Düzeltme: Her şey bitmiş değil. Protein açısından da zengin olan birkaç sütsüz seçenek vardır. Soya bazlı yoğurtlar protein içerir ve yulaf veya badem gibi diğer türlerde bezelye veya bakladan elde edilen protein eklenmiş olabilir. Her zaman beslenme bilgileri panelini okuyun ve 6 gram veya daha fazla protein olup olmadığına bakın.
Hata 5: Porsiyon Büyüklüğünde Aşırıya Kaçmak
Yoğurdun doğal faydalarından biri de genellikle küçük porsiyonlar halinde satılmasıdır – tek kişilik mükemmel tek boy kaplar.
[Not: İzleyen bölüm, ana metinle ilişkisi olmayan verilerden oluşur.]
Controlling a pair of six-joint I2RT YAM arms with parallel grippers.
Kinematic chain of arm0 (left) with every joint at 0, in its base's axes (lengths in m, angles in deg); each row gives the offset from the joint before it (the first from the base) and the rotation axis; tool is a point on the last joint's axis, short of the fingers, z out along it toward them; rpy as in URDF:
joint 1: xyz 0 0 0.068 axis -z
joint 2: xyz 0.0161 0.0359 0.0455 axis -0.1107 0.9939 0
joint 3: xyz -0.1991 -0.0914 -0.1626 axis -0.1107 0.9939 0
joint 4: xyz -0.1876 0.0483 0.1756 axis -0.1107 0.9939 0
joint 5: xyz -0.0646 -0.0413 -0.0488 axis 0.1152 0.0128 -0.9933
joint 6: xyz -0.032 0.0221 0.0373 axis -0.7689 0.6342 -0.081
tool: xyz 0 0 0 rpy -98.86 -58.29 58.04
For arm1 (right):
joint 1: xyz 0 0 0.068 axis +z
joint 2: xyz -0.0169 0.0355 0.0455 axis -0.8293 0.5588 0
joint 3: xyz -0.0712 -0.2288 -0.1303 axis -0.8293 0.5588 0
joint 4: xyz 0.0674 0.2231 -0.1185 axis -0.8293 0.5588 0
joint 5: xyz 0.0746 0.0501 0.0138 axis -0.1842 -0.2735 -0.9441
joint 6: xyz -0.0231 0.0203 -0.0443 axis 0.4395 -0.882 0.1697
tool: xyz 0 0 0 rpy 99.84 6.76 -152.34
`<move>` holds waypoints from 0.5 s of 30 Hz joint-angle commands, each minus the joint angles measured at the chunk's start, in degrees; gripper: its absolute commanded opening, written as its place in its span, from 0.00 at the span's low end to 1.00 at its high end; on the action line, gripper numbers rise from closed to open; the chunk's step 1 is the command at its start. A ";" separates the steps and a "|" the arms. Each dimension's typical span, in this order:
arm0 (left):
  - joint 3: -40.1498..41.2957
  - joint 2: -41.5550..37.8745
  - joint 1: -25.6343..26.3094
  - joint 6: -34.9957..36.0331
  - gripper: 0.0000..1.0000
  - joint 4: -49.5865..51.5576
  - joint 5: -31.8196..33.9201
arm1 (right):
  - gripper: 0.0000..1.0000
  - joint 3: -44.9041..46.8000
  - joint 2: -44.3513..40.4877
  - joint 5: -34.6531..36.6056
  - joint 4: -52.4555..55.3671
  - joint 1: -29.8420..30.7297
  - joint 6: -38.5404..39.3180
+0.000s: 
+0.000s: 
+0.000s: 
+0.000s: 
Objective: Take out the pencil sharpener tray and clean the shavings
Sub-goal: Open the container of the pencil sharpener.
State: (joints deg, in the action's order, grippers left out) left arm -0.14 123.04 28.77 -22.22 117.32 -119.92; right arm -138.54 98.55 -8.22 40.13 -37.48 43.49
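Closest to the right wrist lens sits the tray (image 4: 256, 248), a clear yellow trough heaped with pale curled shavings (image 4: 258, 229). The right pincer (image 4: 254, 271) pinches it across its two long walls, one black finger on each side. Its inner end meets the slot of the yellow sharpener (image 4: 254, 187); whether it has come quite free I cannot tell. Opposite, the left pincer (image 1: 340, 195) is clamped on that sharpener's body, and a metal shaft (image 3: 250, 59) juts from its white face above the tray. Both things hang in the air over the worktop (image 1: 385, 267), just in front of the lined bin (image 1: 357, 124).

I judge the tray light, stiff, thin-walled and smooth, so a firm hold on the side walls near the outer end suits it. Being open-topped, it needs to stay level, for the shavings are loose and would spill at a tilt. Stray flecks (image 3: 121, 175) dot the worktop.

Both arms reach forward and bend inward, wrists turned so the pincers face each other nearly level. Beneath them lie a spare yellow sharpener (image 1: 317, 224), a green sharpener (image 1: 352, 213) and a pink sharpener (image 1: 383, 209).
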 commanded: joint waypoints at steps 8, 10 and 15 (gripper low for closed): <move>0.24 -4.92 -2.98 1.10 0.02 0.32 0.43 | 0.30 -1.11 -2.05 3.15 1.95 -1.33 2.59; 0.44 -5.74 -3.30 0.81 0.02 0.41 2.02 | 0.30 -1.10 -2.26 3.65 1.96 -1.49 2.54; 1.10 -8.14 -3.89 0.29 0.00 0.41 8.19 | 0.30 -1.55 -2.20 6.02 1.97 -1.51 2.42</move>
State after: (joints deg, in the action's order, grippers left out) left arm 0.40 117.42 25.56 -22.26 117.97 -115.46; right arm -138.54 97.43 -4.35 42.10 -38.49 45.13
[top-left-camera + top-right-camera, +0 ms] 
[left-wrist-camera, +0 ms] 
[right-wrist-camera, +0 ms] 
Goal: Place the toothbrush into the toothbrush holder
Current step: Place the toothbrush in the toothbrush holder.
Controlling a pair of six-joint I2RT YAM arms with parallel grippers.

Ancak market alışverişinizi biraz daha esnek yapmak istiyorsanız, büyük boy yoğurt küvetleri daha ekonomik bir seçenektir. Bu küvetlerin dezavantajı, porsiyon kontrolünü kaybetmenizdir.
Bunu düzeltin: Gözünüz alışana kadar yoğurdunuzu yemeden önce porsiyonlayın (yaklaşık dörtte üç fincan porsiyon). Ya da marketten eve geldiğinizde, küveti küçük ayrı kaplara bölüştürün, böylece yoğurdunuzun tadını çıkarmak istediğiniz her seferinde bunu düşünmek zorunda kalmazsınız.